Everything in the data below is left aside except the lines from the one containing "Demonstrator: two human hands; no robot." through the one containing "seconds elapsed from"; repeat those exactly.

*** Opening Dataset records ***

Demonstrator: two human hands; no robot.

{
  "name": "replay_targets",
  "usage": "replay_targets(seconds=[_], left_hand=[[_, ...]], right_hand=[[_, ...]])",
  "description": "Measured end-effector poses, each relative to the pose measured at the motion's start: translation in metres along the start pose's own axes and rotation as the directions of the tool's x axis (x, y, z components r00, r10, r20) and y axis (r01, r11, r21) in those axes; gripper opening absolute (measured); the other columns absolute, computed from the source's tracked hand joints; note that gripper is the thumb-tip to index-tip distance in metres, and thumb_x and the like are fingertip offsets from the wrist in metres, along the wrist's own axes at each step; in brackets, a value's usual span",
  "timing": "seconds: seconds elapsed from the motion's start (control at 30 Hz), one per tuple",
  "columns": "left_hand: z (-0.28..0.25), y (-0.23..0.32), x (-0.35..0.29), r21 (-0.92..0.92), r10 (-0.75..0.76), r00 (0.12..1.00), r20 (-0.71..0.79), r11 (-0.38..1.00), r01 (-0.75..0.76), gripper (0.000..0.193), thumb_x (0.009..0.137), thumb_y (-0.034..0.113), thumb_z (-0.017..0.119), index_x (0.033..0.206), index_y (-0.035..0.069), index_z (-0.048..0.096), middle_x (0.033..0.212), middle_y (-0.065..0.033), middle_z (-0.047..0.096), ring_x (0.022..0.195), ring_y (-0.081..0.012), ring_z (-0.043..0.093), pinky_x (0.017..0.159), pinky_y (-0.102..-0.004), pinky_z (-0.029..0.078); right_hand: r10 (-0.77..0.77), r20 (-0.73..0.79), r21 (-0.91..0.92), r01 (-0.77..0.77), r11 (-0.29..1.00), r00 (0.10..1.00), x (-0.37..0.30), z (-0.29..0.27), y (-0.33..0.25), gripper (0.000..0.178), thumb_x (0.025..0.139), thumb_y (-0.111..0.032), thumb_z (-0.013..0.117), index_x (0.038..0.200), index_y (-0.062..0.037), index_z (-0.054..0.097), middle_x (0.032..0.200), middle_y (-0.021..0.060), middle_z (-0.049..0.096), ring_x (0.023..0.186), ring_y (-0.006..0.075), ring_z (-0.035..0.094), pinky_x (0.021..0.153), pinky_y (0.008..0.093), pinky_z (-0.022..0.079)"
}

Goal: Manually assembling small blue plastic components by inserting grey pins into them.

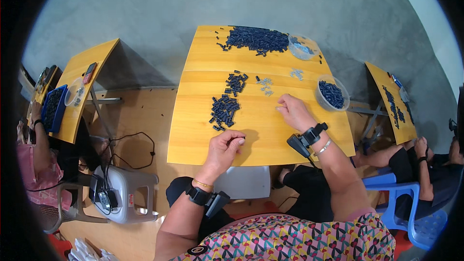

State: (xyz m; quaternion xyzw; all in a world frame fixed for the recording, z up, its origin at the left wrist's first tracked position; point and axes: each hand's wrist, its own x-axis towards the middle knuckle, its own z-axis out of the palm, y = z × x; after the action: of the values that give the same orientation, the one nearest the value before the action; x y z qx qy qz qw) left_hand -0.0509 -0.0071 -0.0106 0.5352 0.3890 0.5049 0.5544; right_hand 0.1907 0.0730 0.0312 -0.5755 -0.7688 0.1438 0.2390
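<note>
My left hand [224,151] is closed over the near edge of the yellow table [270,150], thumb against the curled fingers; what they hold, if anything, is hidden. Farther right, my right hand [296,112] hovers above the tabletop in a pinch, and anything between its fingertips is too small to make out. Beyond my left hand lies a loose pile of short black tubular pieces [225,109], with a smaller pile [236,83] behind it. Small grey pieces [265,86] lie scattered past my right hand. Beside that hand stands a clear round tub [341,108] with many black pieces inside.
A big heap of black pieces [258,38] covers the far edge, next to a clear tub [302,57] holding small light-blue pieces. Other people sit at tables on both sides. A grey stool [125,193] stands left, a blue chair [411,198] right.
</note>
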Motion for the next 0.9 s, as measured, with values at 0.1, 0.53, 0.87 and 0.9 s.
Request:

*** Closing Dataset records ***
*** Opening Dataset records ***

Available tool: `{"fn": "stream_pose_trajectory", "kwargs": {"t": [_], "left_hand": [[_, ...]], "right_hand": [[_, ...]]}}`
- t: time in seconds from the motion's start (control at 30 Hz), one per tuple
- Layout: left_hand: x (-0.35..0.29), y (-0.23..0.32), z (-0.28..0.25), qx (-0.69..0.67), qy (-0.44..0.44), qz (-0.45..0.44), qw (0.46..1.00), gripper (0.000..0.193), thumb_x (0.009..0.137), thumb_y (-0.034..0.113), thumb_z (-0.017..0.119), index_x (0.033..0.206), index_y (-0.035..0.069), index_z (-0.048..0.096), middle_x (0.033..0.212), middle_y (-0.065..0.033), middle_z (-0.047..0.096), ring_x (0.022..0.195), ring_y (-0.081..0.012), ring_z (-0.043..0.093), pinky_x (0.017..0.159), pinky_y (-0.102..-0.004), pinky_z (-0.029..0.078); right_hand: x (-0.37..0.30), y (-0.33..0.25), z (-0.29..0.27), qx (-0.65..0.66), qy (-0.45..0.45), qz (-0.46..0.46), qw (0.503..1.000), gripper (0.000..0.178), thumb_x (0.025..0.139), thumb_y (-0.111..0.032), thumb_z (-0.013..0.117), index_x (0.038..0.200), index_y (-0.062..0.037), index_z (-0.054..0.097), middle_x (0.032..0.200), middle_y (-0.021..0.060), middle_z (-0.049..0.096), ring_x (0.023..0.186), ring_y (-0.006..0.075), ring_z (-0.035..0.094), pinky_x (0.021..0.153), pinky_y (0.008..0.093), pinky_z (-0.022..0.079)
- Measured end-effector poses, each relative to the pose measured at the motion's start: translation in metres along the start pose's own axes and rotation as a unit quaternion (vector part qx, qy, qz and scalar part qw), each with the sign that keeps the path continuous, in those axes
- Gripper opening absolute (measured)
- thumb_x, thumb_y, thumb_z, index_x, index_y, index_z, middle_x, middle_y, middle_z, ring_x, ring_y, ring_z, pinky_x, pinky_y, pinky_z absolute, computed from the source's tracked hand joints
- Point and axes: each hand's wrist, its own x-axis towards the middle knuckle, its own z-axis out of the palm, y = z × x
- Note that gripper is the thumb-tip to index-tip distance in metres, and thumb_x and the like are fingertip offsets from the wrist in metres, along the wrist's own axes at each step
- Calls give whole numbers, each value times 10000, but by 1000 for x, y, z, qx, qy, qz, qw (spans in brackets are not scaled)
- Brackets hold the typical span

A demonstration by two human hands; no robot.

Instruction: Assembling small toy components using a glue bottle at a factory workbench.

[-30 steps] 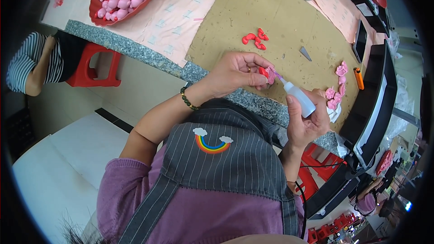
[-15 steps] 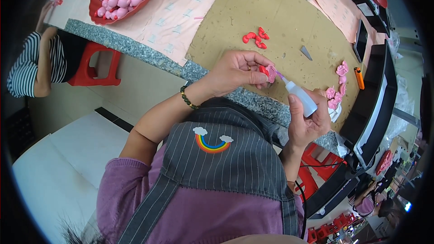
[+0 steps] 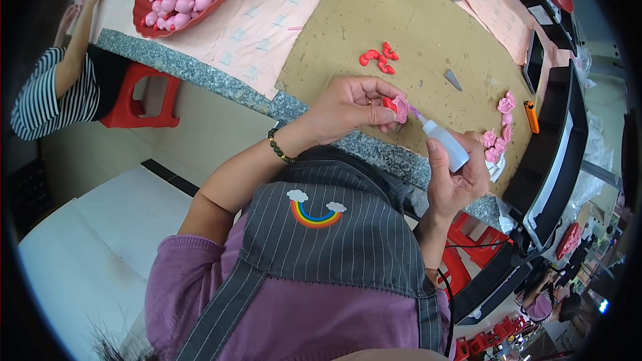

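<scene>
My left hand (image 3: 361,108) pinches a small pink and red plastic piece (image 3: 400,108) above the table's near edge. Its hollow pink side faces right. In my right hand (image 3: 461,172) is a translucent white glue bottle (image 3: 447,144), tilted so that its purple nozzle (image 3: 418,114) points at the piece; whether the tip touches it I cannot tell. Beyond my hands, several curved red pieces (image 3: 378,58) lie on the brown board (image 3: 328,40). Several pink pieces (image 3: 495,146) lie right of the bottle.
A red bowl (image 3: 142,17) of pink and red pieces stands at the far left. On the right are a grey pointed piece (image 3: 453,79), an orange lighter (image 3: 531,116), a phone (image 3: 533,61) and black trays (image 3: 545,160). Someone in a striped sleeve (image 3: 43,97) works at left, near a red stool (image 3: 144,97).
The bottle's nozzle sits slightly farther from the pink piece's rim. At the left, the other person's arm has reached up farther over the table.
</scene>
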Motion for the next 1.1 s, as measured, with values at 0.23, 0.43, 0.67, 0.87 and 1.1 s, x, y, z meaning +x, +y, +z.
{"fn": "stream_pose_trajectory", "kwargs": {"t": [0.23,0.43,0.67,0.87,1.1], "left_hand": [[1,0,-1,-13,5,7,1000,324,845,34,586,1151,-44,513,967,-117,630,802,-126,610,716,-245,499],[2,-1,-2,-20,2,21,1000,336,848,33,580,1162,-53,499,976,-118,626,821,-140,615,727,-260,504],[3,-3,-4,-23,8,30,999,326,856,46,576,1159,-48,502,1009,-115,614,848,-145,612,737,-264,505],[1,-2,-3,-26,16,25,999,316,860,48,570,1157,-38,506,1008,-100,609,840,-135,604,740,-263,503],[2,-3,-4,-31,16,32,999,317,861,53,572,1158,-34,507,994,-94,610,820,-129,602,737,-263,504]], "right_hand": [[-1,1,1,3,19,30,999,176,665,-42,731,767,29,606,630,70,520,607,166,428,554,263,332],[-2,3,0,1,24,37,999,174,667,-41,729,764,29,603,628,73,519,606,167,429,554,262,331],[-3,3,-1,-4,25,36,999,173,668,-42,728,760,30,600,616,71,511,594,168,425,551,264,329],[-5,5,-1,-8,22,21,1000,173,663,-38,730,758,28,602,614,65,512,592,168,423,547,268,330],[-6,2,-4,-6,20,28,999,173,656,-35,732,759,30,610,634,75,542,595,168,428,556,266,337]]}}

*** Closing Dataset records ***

_Response to the task_:
Demonstrator: two human hands; no robot.

{
  "name": "replay_targets",
  "usage": "replay_targets(seconds=[_], left_hand=[[_, ...]], right_hand=[[_, ...]])",
  "description": "Measured end-effector poses, each relative to the pose measured at the motion's start: translation in metres along the start pose's own axes and rotation as the directions of the tool's x axis (x, y, z components r00, r10, r20) and y axis (r01, r11, r21) in those axes; gripper opening absolute (measured); the other columns absolute, computed from the source's tracked hand joints; note that gripper is the thumb-tip to index-tip distance in metres, and thumb_x and the like are fingertip offsets from the wrist in metres, along the wrist's own axes at each step; in brackets, a value's usual span",
  "timing": "seconds: seconds elapsed from the motion's start (control at 30 Hz), one per tuple",

That covers the exercise completely.